THE latest government healthy eating campaign has made UK citizens feel okay about dying soon.

Change4Life deploys a combination of drool-proof recipe cards, simplistic, colourful drawings of fruit and Ainsley Harriott’s rictus death-grin.

The literature is also peppered with quotes like ‘this healthy dish is perfect for fun eating’ that are steadily eroding Britain’s will to live.

Mother-of-two Emma Bradford said: “The use of the numeral ‘4’ instead of ‘for’ to create a groovy ‘text-speak vibe’ particularly makes me want to turn on my deep fat fryer and stick my head in it.

“I am also fairly certain that the phrase ‘rustle up’ will be used extensively. Those two words always make me want to ‘rustle up’ a twelve bore and stick it in my mouth.”

She added: “The next time the government gets a TV chef and a supermarket – the two great fucking sages of our time – to tell me to eat my greens perhaps it could first consult a dictionary and look up the word ‘adult’ before opening a tenth-floor window and leaping out of it into a skip full of rusty metal.”

Teacher Bill McKay said: “Apparently fatty, processed foods can shorten life expectancy.
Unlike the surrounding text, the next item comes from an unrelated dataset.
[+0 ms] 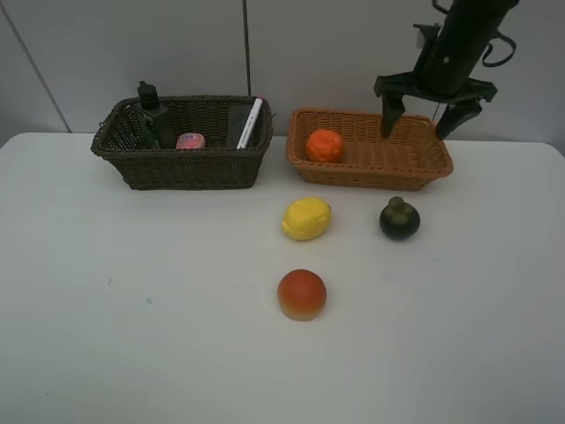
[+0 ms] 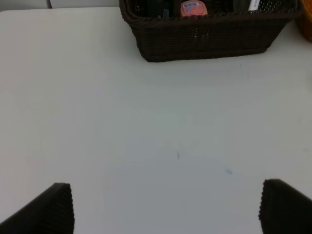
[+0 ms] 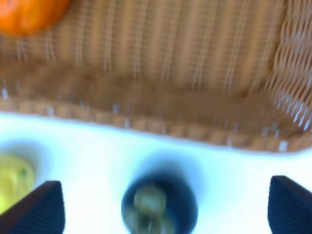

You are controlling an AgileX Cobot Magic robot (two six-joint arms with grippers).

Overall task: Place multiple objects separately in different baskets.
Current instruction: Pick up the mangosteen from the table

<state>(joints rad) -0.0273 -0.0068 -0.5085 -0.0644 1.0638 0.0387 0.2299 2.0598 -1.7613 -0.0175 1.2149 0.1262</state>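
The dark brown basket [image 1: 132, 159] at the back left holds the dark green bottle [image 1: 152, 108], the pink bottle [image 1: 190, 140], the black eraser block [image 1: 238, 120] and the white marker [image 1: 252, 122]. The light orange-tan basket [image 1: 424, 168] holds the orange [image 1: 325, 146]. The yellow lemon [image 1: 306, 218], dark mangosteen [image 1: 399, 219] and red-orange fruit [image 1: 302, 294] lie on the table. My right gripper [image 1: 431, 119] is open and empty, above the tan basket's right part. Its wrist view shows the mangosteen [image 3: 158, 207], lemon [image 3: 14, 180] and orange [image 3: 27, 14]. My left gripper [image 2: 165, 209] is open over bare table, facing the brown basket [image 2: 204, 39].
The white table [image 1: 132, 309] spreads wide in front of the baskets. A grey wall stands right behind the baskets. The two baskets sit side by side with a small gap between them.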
Which is great news if you’re existing in a country so mired in patronising pigshit it can not longer sustain non-irritated humans.

“I would rather die on my flabby feet clutching a Rustlers burger and a can of ‘energy drink’ than kneel before Harriott’s grinning, disembodied head and say ‘help me mighty one, for I cannot distinguish between crisps and an apple’.”